With no additions or omissions, print the listing that follows.

○ ○ ○ ○ ○ ○ ○

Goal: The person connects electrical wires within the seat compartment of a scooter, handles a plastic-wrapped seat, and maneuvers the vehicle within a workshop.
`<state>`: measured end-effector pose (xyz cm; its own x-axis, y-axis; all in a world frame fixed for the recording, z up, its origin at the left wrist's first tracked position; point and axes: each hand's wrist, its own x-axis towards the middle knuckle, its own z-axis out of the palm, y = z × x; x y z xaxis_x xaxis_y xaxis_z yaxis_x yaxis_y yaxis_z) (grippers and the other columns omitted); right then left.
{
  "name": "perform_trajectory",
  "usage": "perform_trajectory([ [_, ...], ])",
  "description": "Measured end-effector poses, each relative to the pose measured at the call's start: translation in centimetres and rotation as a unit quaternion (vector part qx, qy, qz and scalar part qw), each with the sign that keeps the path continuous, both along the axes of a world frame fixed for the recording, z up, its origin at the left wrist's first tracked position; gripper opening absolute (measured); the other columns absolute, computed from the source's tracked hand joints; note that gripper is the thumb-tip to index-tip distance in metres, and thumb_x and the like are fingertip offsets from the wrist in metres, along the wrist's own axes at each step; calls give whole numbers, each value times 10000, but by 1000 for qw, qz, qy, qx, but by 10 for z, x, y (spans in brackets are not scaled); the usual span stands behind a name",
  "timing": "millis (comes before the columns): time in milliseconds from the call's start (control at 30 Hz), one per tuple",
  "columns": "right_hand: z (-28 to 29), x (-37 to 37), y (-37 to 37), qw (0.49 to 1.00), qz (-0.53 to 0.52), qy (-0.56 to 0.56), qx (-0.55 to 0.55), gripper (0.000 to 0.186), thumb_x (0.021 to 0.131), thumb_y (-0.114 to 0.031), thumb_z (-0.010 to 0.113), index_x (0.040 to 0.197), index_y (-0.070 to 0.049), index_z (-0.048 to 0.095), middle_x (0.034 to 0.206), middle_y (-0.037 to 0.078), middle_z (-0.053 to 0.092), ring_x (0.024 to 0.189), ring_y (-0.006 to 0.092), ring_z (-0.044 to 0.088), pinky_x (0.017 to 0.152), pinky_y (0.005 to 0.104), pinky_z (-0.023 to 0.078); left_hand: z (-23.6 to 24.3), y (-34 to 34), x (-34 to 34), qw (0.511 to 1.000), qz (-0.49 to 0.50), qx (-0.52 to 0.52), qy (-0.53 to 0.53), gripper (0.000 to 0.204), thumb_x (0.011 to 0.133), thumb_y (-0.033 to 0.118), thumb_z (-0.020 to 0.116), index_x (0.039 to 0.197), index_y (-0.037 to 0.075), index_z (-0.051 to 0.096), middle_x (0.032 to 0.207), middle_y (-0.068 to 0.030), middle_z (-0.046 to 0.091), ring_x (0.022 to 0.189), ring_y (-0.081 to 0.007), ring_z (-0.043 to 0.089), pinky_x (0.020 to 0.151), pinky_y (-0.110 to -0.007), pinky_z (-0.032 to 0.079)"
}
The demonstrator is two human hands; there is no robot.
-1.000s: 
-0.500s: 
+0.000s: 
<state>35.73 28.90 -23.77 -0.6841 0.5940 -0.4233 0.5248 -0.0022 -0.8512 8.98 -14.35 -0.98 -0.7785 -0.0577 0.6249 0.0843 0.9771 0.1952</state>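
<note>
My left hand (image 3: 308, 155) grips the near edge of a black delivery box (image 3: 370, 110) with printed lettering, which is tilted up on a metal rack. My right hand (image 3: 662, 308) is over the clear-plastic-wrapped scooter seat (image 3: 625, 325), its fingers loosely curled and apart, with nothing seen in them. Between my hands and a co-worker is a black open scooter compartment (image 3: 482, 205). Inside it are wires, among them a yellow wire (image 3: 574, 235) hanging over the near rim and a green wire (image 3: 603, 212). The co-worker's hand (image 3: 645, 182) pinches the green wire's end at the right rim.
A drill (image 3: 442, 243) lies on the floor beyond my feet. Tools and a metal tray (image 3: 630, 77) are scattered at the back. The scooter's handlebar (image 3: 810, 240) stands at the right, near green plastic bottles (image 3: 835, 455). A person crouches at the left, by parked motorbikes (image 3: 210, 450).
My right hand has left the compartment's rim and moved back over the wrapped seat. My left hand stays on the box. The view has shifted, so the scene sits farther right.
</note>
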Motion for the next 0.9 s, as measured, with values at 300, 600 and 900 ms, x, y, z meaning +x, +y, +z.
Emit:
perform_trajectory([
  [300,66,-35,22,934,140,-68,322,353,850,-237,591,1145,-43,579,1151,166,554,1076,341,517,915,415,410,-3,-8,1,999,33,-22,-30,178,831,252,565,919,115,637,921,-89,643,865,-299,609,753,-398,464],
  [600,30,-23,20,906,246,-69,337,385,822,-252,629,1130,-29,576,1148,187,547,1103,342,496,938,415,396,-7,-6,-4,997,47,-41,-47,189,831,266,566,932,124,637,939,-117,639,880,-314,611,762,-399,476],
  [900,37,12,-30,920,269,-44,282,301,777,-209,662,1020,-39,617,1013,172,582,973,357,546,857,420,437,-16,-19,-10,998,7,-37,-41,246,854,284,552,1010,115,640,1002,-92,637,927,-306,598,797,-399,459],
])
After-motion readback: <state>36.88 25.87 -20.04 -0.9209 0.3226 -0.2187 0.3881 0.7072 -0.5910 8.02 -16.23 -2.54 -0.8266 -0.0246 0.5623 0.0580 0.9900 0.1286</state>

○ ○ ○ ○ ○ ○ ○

## [Response below]
Goal: The person connects electrical wires within the seat compartment of a scooter, handles a plastic-wrapped seat, and maneuvers the vehicle within a workshop.
`<state>`: measured end-effector pose (xyz cm; its own x-axis, y-axis; all in a world frame fixed for the recording, z up, its origin at the left wrist's first tracked position; point and axes: each hand's wrist, its own x-axis towards the middle knuckle, its own z-axis out of the palm, y = z × x; x y z xaxis_x xaxis_y xaxis_z yaxis_x yaxis_y yaxis_z) (grippers and the other columns omitted); right then left.
{
  "name": "perform_trajectory",
  "usage": "perform_trajectory([ [_, ...], ])",
  "description": "Measured end-effector poses, each relative to the pose measured at the call's start: translation in centimetres and rotation as a unit quaternion (vector part qx, qy, qz and scalar part qw), each with the sign that keeps the path continuous, both along the axes of a world frame fixed for the recording, z up, its origin at the left wrist's first tracked position; gripper opening absolute (measured); the other columns absolute, computed from the source's tracked hand joints; note that gripper is the thumb-tip to index-tip distance in metres, and thumb_x and the like are fingertip offsets from the wrist in metres, along the wrist's own axes at each step; calls give whole numbers, each value times 10000, but by 1000 for qw, qz, qy, qx, but by 10 for z, x, y (spans in brackets are not scaled); the usual span stands behind a name",
  "timing": "millis (comes before the columns): time in milliseconds from the call's start (control at 30 Hz), one per tuple",
  "columns": "right_hand: z (-28 to 29), x (-37 to 37), y (-37 to 37), qw (0.49 to 1.00), qz (-0.53 to 0.52), qy (-0.56 to 0.56), qx (-0.55 to 0.55), gripper (0.000 to 0.186), thumb_x (0.021 to 0.131), thumb_y (-0.114 to 0.031), thumb_z (-0.010 to 0.113), index_x (0.040 to 0.197), index_y (-0.070 to 0.049), index_z (-0.048 to 0.095), middle_x (0.034 to 0.206), middle_y (-0.037 to 0.078), middle_z (-0.053 to 0.092), ring_x (0.024 to 0.189), ring_y (-0.006 to 0.092), ring_z (-0.044 to 0.088), pinky_x (0.017 to 0.152), pinky_y (0.005 to 0.104), pinky_z (-0.023 to 0.078); left_hand: z (-23.6 to 24.3), y (-34 to 34), x (-34 to 34), qw (0.511 to 1.000), qz (-0.49 to 0.50), qx (-0.52 to 0.52), qy (-0.53 to 0.53), gripper (0.000 to 0.204), thumb_x (0.011 to 0.133), thumb_y (-0.033 to 0.118), thumb_z (-0.020 to 0.116), index_x (0.039 to 0.197), index_y (-0.037 to 0.075), index_z (-0.051 to 0.096), middle_x (0.032 to 0.207), middle_y (-0.068 to 0.030), middle_z (-0.046 to 0.091), ring_x (0.022 to 0.189), ring_y (-0.081 to 0.007), ring_z (-0.043 to 0.089), pinky_x (0.020 to 0.151), pinky_y (-0.110 to -0.007), pinky_z (-0.032 to 0.079)"
}
The demonstrator is two human hands; there is no robot.
-1.000s: 
-0.500s: 
+0.000s: 
<state>35.73 28.90 -23.77 -0.6841 0.5940 -0.4233 0.5248 -0.0022 -0.8512 8.98 -14.35 -0.98 -0.7785 -0.0577 0.6249 0.0843 0.9771 0.1952</state>
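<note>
My left hand (image 3: 308, 155) grips the near edge of a black delivery box (image 3: 370, 110) with printed lettering, which is tilted up on a metal rack. My right hand (image 3: 662, 308) is over the clear-plastic-wrapped scooter seat (image 3: 625, 325), its fingers loosely curled and apart, with nothing seen in them. Between my hands and a co-worker is a black open scooter compartment (image 3: 482, 205). Inside it are wires, among them a yellow wire (image 3: 574, 235) hanging over the near rim and a green wire (image 3: 603, 212). The co-worker's hand (image 3: 645, 182) pinches the green wire's end at the right rim.
A drill (image 3: 442, 243) lies on the floor beyond my feet. Tools and a metal tray (image 3: 630, 77) are scattered at the back. The scooter's handlebar (image 3: 810, 240) stands at the right, near green plastic bottles (image 3: 835, 455). A person crouches at the left, by parked motorbikes (image 3: 210, 450).
My right hand has left the compartment's rim and moved back over the wrapped seat. My left hand stays on the box. The view has shifted, so the scene sits farther right.
</note>
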Motion for the next 0.9 s, as measured, with values at 300, 600 and 900 ms, x, y, z meaning +x, +y, +z.
Emit:
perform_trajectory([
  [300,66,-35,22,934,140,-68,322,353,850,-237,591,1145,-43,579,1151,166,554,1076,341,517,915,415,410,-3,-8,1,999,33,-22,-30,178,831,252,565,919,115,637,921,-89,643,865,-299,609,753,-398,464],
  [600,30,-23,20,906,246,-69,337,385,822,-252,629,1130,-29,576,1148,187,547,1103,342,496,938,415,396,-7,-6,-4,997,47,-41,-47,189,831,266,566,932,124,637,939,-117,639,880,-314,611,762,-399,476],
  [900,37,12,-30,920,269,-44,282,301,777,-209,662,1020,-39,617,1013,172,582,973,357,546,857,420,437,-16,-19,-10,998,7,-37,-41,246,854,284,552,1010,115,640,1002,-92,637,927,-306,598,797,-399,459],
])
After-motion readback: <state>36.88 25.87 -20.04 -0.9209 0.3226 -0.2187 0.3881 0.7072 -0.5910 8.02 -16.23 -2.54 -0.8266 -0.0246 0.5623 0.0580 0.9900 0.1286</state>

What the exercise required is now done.